Mathieu peut-être plus que d’autres, étant donné que son parcours l’a mené en seulement deux étapes - à Toulouse et Valence - du modeste FC Sochaux au grand Barça. "Quand j'ai vu ce joueur grand, rapide, vif, gaucher et bon de la tête, je me suis dit : ‘Si avec tout cela, tu ne peux pas jouer en pro...’", se souvient Guy Lacombe, son premier entraîneur qui l’a lancé en première division à 18 ans à Sochaux. "Mais il était très introverti. Il a fallu l'ouvrir aux autres." "C'est un garçon humble, très simple, que j'apprécie beaucoup", renchérit Alain Casanova, qui l’a dirigé à Toulouse. "Ses qualités, on les connaissait, on savait ce qu'il pouvait apporter en attaque, il s'est beaucoup amélioré en défense et voilà où il est arrivé."

Toujours aussi discret 14 ans après ses débuts, Mathieu a progressé dans tous les domaines, au point d’hériter du brassard de capitaine à Valence, et de se sentir parfaitement à l’aise dans l’embouteillage de stars du vestiaire barcelonais. "Ce n’est que du plaisir à l’entraînement, c’est la rigolade, c’est bon enfant", assure le gaucher pour décrire son bonheur quotidien. "Les joueurs de cette équipe ont toujours soif de nouveaux challenges, ils ont la gagne dans le sang.

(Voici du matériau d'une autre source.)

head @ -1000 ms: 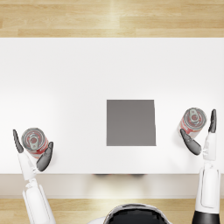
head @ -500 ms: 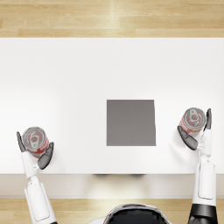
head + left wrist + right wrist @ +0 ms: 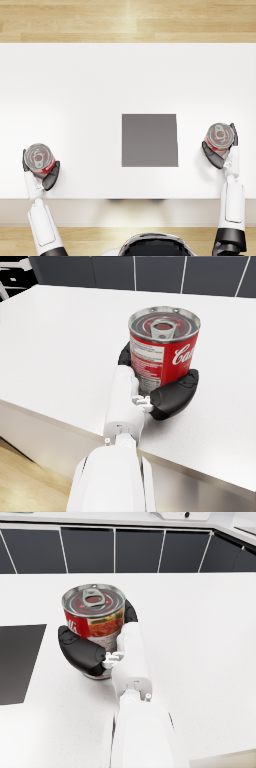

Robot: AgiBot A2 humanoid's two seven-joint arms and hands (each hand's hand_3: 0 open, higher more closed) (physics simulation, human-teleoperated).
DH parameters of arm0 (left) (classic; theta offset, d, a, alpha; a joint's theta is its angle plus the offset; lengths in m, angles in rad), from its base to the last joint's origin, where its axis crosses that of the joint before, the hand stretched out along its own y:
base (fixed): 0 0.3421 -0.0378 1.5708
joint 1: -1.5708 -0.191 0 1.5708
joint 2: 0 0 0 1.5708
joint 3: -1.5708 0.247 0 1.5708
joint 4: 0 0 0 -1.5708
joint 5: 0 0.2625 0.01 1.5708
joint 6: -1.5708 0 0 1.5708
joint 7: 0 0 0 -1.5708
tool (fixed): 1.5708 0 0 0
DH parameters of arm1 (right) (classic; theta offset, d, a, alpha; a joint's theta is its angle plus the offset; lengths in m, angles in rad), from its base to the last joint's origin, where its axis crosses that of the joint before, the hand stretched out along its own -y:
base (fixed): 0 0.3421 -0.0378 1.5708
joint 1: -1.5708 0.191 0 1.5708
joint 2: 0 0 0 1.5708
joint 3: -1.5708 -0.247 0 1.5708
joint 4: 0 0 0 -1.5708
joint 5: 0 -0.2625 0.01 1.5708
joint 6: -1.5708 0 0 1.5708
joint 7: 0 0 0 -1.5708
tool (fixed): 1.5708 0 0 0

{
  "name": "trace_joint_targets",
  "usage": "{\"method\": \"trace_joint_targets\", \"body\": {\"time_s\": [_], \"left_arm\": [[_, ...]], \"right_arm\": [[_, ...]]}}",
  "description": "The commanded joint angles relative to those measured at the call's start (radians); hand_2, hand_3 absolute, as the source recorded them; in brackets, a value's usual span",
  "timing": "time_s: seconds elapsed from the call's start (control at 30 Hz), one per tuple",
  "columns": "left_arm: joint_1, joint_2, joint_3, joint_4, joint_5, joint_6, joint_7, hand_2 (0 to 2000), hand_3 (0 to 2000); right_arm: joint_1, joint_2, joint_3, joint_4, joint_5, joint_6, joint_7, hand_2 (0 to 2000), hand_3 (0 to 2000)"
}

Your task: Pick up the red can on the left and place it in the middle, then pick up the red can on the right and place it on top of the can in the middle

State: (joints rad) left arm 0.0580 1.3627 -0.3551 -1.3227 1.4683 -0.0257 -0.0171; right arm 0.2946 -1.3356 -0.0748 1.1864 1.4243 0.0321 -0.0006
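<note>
The left hand (image 3: 40, 172) is wrapped around the left red can (image 3: 39, 158), which stands near the front left of the white table (image 3: 100, 80). The right hand (image 3: 220, 152) grasps the right red can (image 3: 220, 136), just right of the gray mat (image 3: 149, 140) in the middle.

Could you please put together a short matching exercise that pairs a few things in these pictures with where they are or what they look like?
Things:
1. left red can
2. right red can
3. grey mat
4. table

Descriptions:
A. white surface bearing everything else
B. flat dark square in the middle, nothing on it
C. upright, wrapped by the left hand, near the table's front edge
D. upright, wrapped by the right hand, just beside the mat

Pairs: 1-C, 2-D, 3-B, 4-A
</note>
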Motion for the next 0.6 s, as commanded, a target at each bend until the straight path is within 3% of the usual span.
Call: {"method": "trace_joint_targets", "body": {"time_s": [0.03,0.1,0.3,0.6], "left_arm": [[0.007,-0.001,-0.015,-0.039,0.000,-0.012,0.000,2000,980],[0.010,0.000,-0.012,-0.091,0.000,-0.020,0.008,2000,1520],[0.037,-0.007,0.170,-0.295,0.001,0.000,0.012,2000,1520],[0.223,0.026,0.429,-0.223,0.001,0.005,0.011,2000,1520]], "right_arm": [[0.003,-0.001,-0.009,0.020,0.000,0.031,-0.001,2000,980],[-0.005,-0.005,-0.023,0.044,0.000,0.041,0.003,2000,1520],[-0.021,-0.013,0.004,0.267,0.000,0.011,0.007,2000,1520],[0.032,-0.029,0.099,0.448,0.000,0.008,0.009,2000,1520]]}}
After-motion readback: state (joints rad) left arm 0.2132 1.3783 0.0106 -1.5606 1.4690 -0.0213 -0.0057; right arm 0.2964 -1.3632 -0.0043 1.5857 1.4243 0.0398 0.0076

Moi aussi j’ai toujours voulu gagner. Je suis passé dans des clubs où c’était plus compliqué de gagner des titres. Mais j’ai fait ma carrière petit à petit, progressivement. J’arrive sur le tard à Barcelone, c’est le fruit de mon travail et je pense que ces titres sont mérités. On se fait plaisir, c’est l’essentiel, et les titres viennent en même temps que le plaisir. Que demander de plus ?"

Juste une discussion
Sous le maillot blaugrana, pas grand-chose. Oubliées les critiques de ceux qui, aujourd’hui, l’ovationnent à chaque geste décisif, comme son but lors du clasico face au Real Madrid en mars 2015. Reste désormais à convaincre Didier Deschamps d’emmener à l’UEFA EURO 2016 le Français le plus titré de l’année. Mais s’il estime mériter qu’on lui donne une chance, hors de question pour autant de contester les choix de son sélectionneur.

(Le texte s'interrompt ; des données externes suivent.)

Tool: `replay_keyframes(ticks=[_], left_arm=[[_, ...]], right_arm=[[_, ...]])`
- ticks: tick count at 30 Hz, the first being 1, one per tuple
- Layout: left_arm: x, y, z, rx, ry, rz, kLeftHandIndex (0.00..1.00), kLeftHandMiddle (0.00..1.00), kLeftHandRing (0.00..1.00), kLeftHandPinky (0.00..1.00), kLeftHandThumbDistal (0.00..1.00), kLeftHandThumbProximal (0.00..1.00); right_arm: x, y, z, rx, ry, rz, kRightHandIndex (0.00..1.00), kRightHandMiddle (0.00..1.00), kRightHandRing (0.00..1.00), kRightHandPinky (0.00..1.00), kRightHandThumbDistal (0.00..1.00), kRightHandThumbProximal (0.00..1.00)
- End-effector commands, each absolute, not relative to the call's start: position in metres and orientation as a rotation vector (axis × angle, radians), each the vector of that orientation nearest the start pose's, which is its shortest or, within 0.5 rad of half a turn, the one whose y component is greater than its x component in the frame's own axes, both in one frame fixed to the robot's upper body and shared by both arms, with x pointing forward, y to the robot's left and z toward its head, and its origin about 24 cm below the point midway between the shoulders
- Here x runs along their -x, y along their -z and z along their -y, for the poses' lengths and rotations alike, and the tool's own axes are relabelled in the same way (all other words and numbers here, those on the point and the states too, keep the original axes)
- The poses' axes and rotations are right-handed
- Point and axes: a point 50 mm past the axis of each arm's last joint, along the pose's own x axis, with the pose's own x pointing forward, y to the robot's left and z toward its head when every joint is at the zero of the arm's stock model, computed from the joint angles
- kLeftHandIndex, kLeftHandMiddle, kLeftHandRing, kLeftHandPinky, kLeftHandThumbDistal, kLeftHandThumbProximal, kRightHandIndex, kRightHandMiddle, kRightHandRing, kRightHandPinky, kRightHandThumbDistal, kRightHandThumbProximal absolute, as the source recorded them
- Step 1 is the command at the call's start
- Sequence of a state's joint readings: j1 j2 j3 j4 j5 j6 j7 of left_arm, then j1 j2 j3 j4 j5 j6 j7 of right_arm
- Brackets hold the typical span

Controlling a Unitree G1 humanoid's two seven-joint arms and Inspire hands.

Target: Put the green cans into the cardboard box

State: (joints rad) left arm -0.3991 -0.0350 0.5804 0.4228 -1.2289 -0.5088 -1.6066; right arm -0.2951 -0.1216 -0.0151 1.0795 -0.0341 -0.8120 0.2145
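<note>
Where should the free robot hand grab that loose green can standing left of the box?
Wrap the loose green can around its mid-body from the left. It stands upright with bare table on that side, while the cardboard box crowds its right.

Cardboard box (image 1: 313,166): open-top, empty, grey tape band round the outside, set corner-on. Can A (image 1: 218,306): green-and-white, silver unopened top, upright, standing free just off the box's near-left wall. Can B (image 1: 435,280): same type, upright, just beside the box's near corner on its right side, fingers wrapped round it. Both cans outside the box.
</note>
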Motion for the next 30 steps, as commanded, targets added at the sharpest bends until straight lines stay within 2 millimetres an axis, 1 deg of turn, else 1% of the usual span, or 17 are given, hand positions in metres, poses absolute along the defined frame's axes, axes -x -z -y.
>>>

"Je m’étais exprimé après le clasico, et un journaliste avait dit que je revendiquais une place en équipe de France. Mais je n’ai jamais dit ça !", rappelle-t-il fermement. "J’ai juste demandé une explication. Didier Deschamps n’a pas 50 joueurs qui jouent à Barcelone, l’équipe qui a tout gagné. Donc je veux juste une discussion, une explication, rien de plus. S’il m’appelle et me dit que je suis mauvais, ou que je devrais jouer un peu plus, je le comprendrais. Je demande juste ça, rien de plus. Je n’ai jamais rien revendiqué, si je n’ai pas ma place, il n’y a aucun souci. Depuis que j’ai 17 ans, j’ai toujours respecté les choix de mes entraîneurs, et je n’ai pas changé."

Mathieu, lui, ne change pas, certes. Sa spécialité, c’est plutôt de faire changer d’avis ceux qui doutent de lui.